- _Your task_
Make an exact copy of the lines from the one containing "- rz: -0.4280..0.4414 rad" through the end of the records below, and leave out every picture.

[Records from a data collection]
_ _ _ _ _
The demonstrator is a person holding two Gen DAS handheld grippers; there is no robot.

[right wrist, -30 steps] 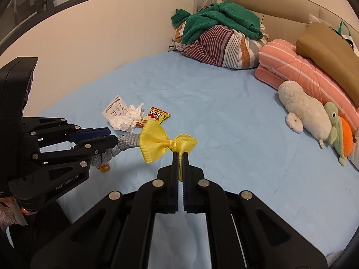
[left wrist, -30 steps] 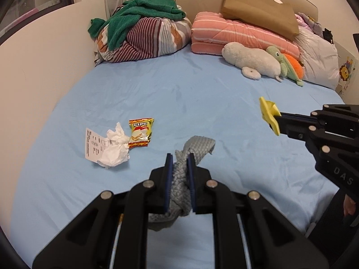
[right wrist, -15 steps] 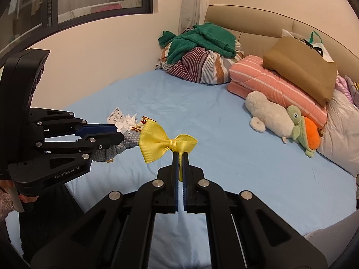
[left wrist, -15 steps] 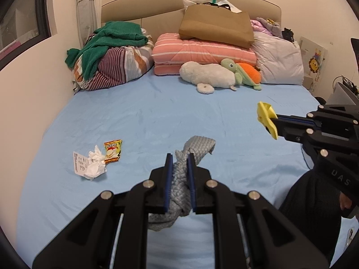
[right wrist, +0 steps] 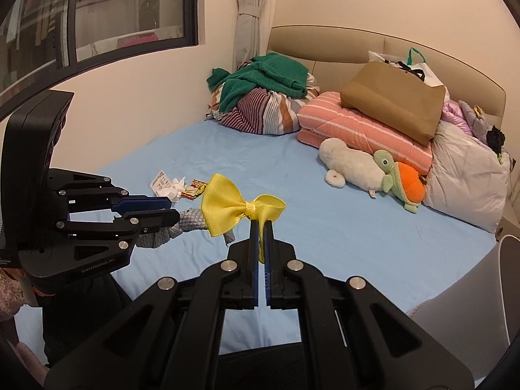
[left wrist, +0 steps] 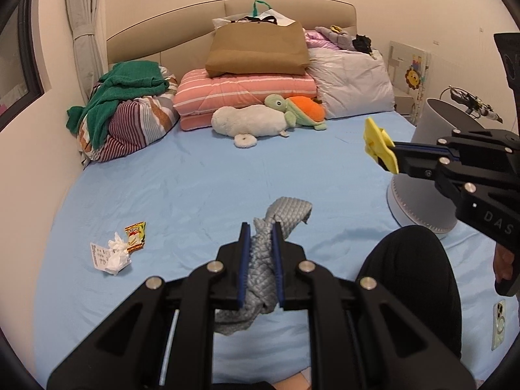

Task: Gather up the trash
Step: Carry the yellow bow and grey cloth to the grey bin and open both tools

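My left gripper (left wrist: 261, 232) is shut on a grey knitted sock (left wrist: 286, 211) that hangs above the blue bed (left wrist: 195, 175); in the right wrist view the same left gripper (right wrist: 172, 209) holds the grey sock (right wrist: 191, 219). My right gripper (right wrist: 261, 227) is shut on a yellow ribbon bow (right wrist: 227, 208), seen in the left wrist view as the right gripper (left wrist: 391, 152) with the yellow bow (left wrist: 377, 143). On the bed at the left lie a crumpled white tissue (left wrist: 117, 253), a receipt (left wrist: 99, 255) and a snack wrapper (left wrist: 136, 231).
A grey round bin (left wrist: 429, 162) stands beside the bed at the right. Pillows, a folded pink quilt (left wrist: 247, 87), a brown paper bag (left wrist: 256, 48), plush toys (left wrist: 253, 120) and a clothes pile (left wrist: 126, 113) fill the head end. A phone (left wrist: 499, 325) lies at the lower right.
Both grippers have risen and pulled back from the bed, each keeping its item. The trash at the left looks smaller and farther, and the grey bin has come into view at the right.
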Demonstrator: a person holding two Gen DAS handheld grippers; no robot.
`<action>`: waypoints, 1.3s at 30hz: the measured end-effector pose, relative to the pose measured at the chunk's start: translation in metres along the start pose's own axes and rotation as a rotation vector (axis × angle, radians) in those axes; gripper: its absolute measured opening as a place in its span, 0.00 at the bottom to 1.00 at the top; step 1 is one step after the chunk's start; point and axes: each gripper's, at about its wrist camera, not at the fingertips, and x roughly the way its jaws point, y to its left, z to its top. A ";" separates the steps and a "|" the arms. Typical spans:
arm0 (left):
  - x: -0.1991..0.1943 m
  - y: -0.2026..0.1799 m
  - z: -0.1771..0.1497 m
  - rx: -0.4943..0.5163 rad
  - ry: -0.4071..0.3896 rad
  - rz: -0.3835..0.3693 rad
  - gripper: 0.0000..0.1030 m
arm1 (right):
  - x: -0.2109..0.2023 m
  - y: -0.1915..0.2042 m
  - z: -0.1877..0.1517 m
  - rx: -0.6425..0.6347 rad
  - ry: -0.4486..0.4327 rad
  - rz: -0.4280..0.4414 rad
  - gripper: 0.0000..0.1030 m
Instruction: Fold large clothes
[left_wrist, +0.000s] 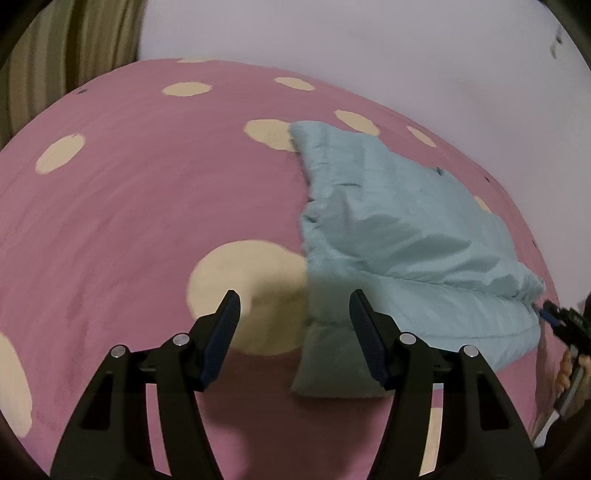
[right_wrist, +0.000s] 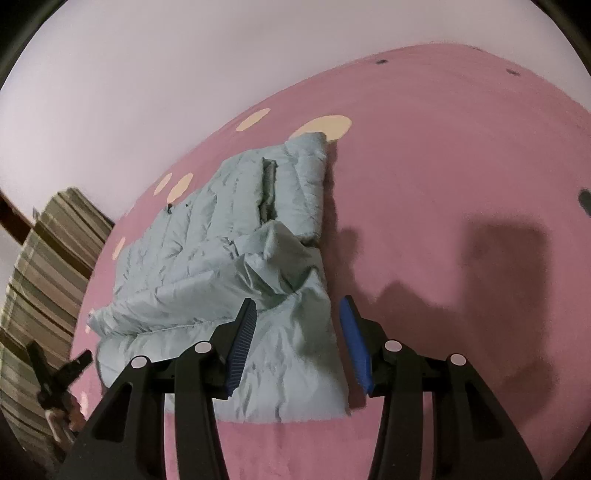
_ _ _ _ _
- _Answer to the exercise_
  - rz: -0.4280..0.4414 rad
  - gripper: 0.0000..0.1030 m
Instruction: Fold large clothes
[left_wrist, +0.000s] 
[right_wrist, +0.000s] 

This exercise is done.